Review Summary: Genre hopping that is accessible without sacrificing any of the fun or quality.
What first comes to your mind when you think about the technique of genre hopping? Maybe it's the psychosis of Mr. Bungle or the psychedelic fusions of Ween, or quite possibly, you might think of the drastic differences between the sides of David Bowie's Low. Whatever it may be, it's usually not something well received by the casual music fan, or even by someone who's more of a beginner when it comes to experimental music. In a completely stark contrast, Beck's album Odelay brings same level of genre hopping neatly cushioned with commerciality. By masterfully combining these two qualities, Odelay is not only a good and accessible genre hopping album, but quite possibly one of the best albums to use the technique.
Stylistically, Odelay incorporates both singing and rapping - although the rapping isn't particularly similar to a typical hip hop artist's. It's more similar to just talking than anything specifically rhythmic - this is to no fault though. On a couple of tracks, while singing, Beck will unexpectedly start screaming as if he were suddenly fronting a hardcore punk band. Also, the lyrics do a great job at tying the album together. Whether it's the playful word salad of songs like "Where It's At" or the moody poignancy of songs like "Ramshackle," Beck's lyrics display a strong force of emotional and interesting presence throughout. Genre-wise, the majority of the album shifts from alternative rock, to folk, to country, to hip hop, to 60s styled blues rock. Literally every single one of these genre transitions are pulled off slickly and naturally. With a diverse array of singing styles, lyrics, genres, and transitions, Odelay keeps itself fresh and engaging throughout.

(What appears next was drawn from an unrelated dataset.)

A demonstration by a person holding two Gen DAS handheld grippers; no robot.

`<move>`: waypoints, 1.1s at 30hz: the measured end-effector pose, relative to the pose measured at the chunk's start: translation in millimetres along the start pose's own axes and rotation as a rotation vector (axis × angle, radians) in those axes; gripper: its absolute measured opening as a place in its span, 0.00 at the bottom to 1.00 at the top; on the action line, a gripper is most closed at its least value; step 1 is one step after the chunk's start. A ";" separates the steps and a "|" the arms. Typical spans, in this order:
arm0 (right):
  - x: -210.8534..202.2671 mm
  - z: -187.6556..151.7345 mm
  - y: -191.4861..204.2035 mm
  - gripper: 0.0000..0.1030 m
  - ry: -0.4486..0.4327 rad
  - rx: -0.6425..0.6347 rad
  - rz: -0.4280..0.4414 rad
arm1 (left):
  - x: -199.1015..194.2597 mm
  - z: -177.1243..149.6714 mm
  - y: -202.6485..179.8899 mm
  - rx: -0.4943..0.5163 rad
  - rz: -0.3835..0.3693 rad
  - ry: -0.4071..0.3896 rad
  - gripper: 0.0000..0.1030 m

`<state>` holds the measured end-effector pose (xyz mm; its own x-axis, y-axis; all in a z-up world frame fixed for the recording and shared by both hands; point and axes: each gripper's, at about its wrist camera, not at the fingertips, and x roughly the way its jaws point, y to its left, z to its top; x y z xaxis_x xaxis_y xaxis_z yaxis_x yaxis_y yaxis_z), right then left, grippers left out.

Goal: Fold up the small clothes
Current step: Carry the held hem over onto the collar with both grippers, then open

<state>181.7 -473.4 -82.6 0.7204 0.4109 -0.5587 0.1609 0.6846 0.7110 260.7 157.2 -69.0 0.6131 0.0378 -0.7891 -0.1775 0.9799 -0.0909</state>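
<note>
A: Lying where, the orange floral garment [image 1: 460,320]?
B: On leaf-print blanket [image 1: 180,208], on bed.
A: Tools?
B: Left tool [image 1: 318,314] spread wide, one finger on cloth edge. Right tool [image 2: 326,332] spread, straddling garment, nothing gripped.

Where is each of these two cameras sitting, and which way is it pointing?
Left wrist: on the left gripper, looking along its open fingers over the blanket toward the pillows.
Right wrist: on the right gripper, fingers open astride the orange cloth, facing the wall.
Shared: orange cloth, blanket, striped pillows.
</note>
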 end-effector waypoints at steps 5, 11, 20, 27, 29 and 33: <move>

Specifically, the album displays plenty of experiments that all go over incredibly well. For instance: the fifteen second intro the "The New Pollution" features 60s styled vocals and typical 90s feedback meshing together into something that can be interpreted as both humorous and intriguing. It's a similar situation for out of nowhere raga instrumented track "Derelict" which is aided by thick druggy vocal effects typically found in alternative rock songs. Also, many of the tracks will shift from calm to crazy and then back again in a matter of seconds - creating an unsettling, yet satisfying vibe. While Odelay isn't necessarily the best example of an experimental album, it has enough experimental elements to surely qualify.
Odelay is quite possibly one of the most rewarding genre hopping albums in existence due to how cohesive and fresh it is - even to this day. Surprisingly, despite how incredibly experimental and diverse it is, Odelay is also an incredibly easy listen. Who else but Beck could get such an erratic and strange song like "Where It's At" to chart on the US Hot 100? Odelay is a testament to how well Beck pulls off the commercial side of weird.
Best Tracks: "Hotwax", "Jack-Ass", "Derelict", "Sissyneck"
"What first comes to your mind when you think about the technique of genre hopping? Maybe it's the psychosis of Mr. Bungle or the psychedelic fusions of Ween or quite possibly, you might think of the drastic differences between the sides of David Bowie's Low" - no, none of those, guess again
just playin, but anyway here's some criticism:
"or even by someone who's more of a beginner when it comes to experimental music"
- this line kind of irritates me. it implies that because you appreciate this album, that you are an experimental music veteran. whether or not this is valid, you're setting yourself up for scrutiny right off the bat.
- you use the term 'genre hopping' pretty excessively
- "quite possibly one of the best albums to use the technique ever made." - this is one hell of a bold statement, and you'd have to make a convincing argument to back it up, which you don't really :S
-"although the rapping isn't particularly similar to a typical hip hop artist'" - well no shit lol
-"At the same time, the album displays plenty of experiments that all go over incredibly well. " - this line (and the next couple that follow) pretty much tie into what you said in the previous paragraph. it's just more of how Beck mixes different genres.
-"While Odelay isn't necessarily the best example of an experimental album, it has enough experimental elements to surely qualify." - but you said earlier that it's possibly one of the best genre-blending, erm I mean 'genre hopping' albums ever made.... kinda contradictory, no?
-"despite how incredibly experimental and diverse it is, Odelay is also an incredibly easy listen" you say 'incredibly' twice in the same sentence, and it reads awkwardly
-"Odelay is a testament to how well Beck pulls off the commercial side of weird." - this is probably the most potentially interesting point of the entire review. I would've liked to see you delve a bit more into this, maybe
I'm making changes based on the advice that Johnny and Spooky gave me, but the reason why I mention genre-hopping so much is because it's something I tend to gravitate towards. So it's kind of through that type of lens.
@Ars - fair enough man, but you kinda take that idea and stretch it out over the entire review. I'm sure it's a cool aspect and worthy of mention, but surely there are plenty of other things that make this album great for you to touch on. not gonna lie, I'm guilty of taking simple points and dressing them up more than needed.